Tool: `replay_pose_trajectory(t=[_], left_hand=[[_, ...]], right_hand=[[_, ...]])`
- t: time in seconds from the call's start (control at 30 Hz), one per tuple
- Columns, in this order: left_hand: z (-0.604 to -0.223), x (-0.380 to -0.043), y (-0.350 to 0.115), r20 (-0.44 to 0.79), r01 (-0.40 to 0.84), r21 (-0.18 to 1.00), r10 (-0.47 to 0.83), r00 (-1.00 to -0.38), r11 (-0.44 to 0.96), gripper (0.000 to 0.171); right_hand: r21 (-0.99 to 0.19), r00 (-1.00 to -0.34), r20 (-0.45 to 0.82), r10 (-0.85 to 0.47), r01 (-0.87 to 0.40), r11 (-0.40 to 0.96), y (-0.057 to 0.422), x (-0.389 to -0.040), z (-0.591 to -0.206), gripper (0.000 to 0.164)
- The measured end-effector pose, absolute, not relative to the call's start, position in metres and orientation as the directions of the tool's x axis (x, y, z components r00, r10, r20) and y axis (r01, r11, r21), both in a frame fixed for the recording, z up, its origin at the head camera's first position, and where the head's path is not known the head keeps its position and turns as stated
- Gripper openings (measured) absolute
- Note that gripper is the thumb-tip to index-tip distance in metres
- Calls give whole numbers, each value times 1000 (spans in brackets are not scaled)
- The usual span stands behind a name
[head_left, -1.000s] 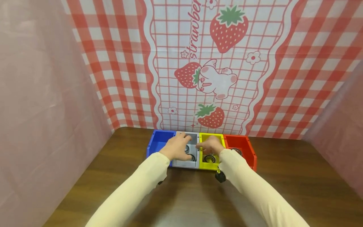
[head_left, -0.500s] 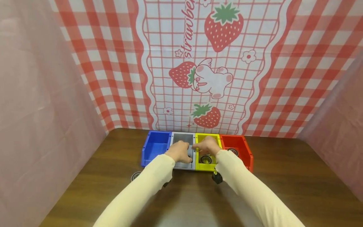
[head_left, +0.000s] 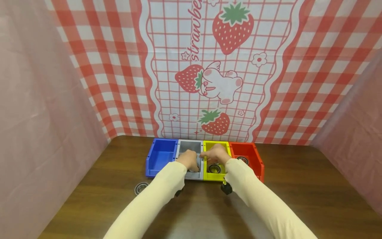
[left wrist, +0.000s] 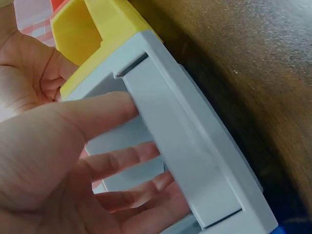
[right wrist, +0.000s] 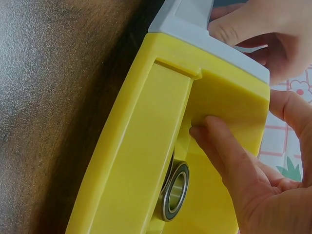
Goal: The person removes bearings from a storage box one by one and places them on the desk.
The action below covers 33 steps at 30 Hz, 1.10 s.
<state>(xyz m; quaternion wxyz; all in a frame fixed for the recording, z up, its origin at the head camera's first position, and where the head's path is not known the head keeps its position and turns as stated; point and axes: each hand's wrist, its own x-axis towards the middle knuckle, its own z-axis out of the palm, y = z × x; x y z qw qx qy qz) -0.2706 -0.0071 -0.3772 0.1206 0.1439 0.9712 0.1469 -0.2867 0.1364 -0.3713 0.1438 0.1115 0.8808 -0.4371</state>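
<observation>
My left hand (head_left: pixel 188 160) reaches down into the grey bin (head_left: pixel 191 146). In the left wrist view its thumb is at the front lip and its fingertips are hidden behind that lip. A bearing shows partly beside these fingers in the head view; whether they grip it is not clear. My right hand (head_left: pixel 217 154) holds the side wall of the yellow bin (right wrist: pixel 126 146), its fingers (right wrist: pixel 229 151) inside against the wall and its thumb at the rim. A ball bearing (right wrist: pixel 175 192) lies in the yellow bin, below the right fingers, with another edge showing behind it.
A blue bin (head_left: pixel 162 157) stands left of the grey one. At the right end, the red bin (head_left: pixel 250 154) contains a bearing (head_left: pixel 243 160). One loose bearing (head_left: pixel 141 188) lies on the wooden table (head_left: pixel 98 186) by the left sleeve. A checkered cloth (head_left: pixel 119 83) hangs behind.
My left hand has gone lower into the grey bin, its fingers drawing closer together. The right hand stays at the yellow bin. The view has shifted slightly, revealing the loose bearing at left.
</observation>
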Motion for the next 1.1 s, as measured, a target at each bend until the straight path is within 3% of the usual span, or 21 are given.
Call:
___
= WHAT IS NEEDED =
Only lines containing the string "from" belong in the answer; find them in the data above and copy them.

= YOUR SOLUTION =
- t: time in seconds from the call's start (control at 30 Hz), one per tuple
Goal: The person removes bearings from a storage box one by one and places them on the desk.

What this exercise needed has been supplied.